:: What you will do ::
Look through the records below for the line with "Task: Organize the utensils". Return that line and each one after it up to and including the line with "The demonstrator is", exactly.

== Record extracts ==

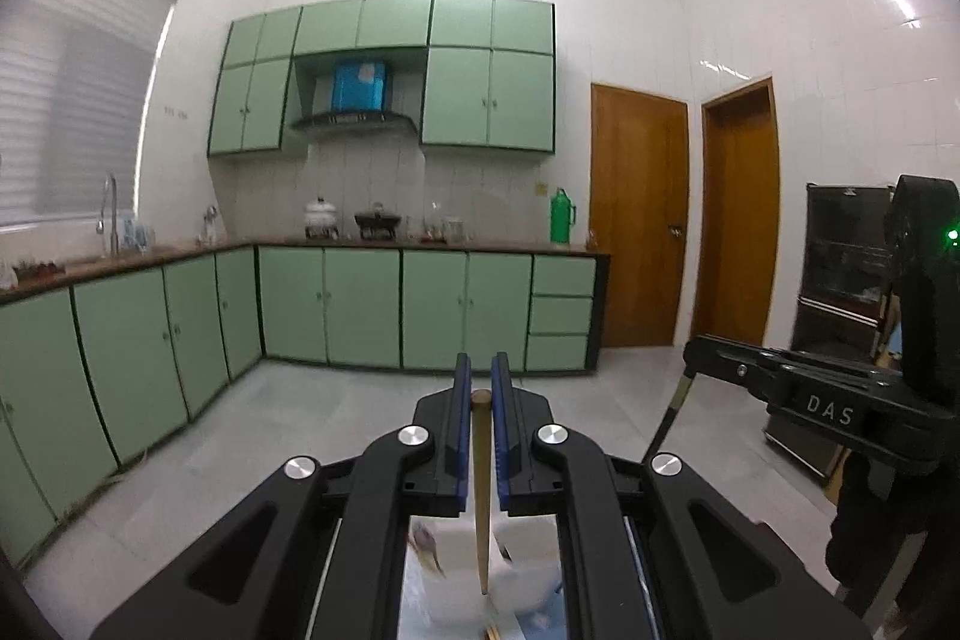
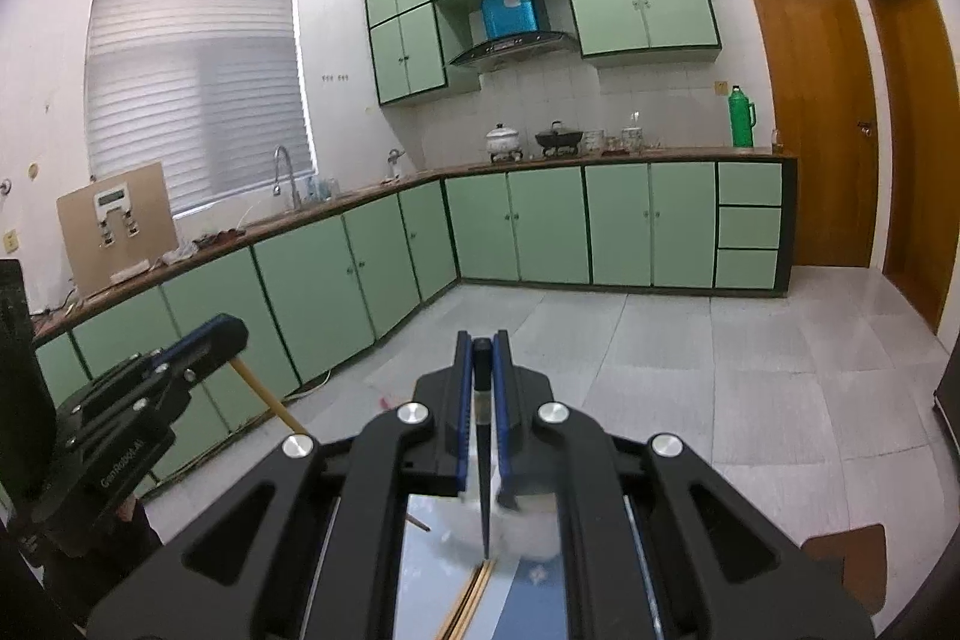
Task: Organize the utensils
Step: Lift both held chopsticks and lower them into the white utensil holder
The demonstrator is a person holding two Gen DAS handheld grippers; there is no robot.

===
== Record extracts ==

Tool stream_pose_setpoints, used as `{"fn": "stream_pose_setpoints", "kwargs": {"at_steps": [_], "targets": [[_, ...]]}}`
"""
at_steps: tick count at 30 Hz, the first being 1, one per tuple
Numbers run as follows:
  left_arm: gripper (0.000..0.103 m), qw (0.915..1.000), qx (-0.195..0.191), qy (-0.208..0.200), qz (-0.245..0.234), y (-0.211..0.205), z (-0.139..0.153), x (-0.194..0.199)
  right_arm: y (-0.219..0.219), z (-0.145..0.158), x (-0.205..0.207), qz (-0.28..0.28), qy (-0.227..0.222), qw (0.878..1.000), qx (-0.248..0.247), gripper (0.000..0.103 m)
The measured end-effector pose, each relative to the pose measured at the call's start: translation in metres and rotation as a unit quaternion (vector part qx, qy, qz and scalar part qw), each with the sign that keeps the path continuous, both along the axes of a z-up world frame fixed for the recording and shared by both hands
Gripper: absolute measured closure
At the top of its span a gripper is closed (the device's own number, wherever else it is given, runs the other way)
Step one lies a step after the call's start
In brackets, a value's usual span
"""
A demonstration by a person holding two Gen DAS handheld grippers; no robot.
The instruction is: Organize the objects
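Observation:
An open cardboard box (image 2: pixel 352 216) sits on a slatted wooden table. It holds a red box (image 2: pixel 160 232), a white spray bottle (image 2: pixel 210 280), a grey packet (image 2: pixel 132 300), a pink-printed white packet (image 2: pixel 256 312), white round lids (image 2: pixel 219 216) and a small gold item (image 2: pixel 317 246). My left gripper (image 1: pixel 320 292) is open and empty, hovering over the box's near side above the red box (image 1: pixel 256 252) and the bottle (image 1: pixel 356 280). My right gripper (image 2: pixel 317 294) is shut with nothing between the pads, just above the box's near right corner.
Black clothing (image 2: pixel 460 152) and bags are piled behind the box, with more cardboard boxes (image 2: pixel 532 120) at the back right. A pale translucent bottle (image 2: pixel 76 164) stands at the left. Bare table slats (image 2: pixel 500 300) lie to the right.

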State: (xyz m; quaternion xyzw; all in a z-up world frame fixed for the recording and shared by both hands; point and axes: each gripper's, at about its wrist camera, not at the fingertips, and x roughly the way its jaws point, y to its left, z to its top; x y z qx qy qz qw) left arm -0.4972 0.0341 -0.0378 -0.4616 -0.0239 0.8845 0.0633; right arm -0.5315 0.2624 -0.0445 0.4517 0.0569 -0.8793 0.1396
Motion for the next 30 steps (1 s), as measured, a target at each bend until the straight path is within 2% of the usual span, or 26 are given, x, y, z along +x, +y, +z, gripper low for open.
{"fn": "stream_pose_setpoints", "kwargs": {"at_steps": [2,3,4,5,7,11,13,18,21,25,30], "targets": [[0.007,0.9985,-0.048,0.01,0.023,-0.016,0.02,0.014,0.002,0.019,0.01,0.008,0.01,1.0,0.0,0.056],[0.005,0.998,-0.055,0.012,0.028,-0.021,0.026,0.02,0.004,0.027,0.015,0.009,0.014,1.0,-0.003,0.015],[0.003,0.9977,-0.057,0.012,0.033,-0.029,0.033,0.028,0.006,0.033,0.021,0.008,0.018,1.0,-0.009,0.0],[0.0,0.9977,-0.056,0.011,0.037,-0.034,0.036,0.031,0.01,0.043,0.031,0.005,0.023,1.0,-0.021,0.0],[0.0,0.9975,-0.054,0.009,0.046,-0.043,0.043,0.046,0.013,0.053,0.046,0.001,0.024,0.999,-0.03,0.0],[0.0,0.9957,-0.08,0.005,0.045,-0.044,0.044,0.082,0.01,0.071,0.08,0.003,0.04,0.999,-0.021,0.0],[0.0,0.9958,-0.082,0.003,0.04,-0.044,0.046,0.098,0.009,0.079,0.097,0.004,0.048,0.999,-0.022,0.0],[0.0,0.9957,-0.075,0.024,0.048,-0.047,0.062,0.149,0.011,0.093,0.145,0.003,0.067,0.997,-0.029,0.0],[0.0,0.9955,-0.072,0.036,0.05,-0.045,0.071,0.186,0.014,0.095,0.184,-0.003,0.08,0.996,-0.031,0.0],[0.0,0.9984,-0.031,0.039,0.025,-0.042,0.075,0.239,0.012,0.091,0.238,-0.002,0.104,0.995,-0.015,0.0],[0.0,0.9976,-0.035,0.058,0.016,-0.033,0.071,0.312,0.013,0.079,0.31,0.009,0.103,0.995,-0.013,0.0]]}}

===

:: Output ::
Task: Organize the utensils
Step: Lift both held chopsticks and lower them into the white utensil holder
The demonstrator is a person holding two Gen DAS handheld grippers; there is no robot.

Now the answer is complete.